By focusing on critical items, Amazon “made the right call,” Kumar said, but the period was “so volatile.”
Now Amazon ships Native products quickly, and Native can introduce new products, which was hard to do when Amazon imposed caps on sending products to the warehouses.
“Things have stabilized,” Kumar said. “We are back on track.”
Amazon is also unwinding the steps it took to throttle customer demand.
For more than a month, Amazon hid its Today’s Deals page, a heavily trafficked page that usually received prominent promotion on its website and app. It also limited the products sold on the page to things that could be downloaded, like software, instead of shipped. About a week ago, the Deals page got its homesite placement back, and the variety of products widened.
“It was under the radar; then all of a sudden, promotions were back,” said Fahim Naim, whose company, eShopportunity, helps Native manage its Amazon business.

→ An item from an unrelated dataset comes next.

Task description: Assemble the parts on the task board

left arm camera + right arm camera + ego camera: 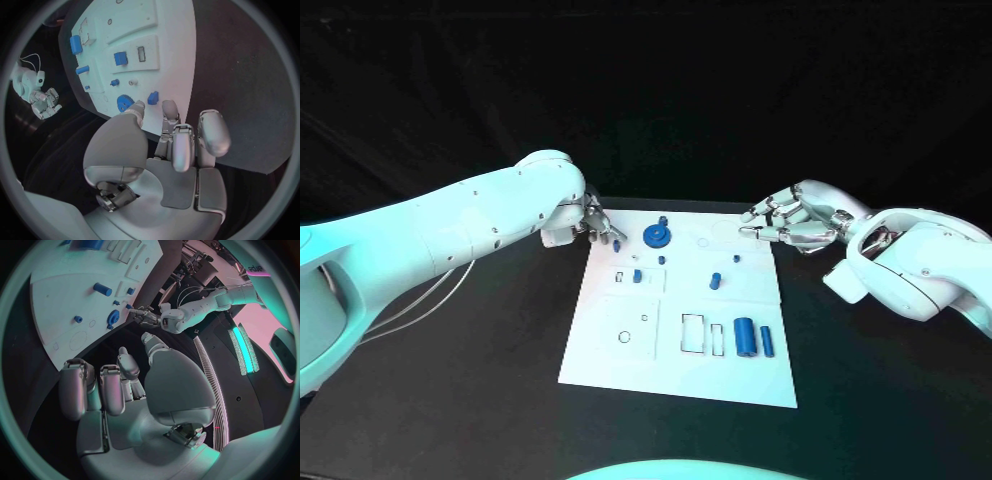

Recent flash deals promoted Hunter rain boots, Black and Decker tools and an off-brand pleather legging available for next-day delivery.
Amazon is also regaining its grip on companies selling products on the site.
In early April, the company stopped banning brands from selling on the site if they had numerous late or canceled orders.
“We made this decision after hearing from many of you about supply chain and fulfillment difficulties you were having,” Amazon later explained to sellers.
But last week, the company told brands that on June 1 it would “restart tracking and enforcing selling accounts with high cancellation rate, late shipment rate, or order defect rate per our established order performance standards.”
Heller spotted another sign that Amazon’s confidence had returned. A co-worker noticed that Amazon was promising overnight delivery by 8 a.m. for a case of snack-size popcorn — a very fast turnaround.
“To test that now,” Heller said, “seems so gutsy.”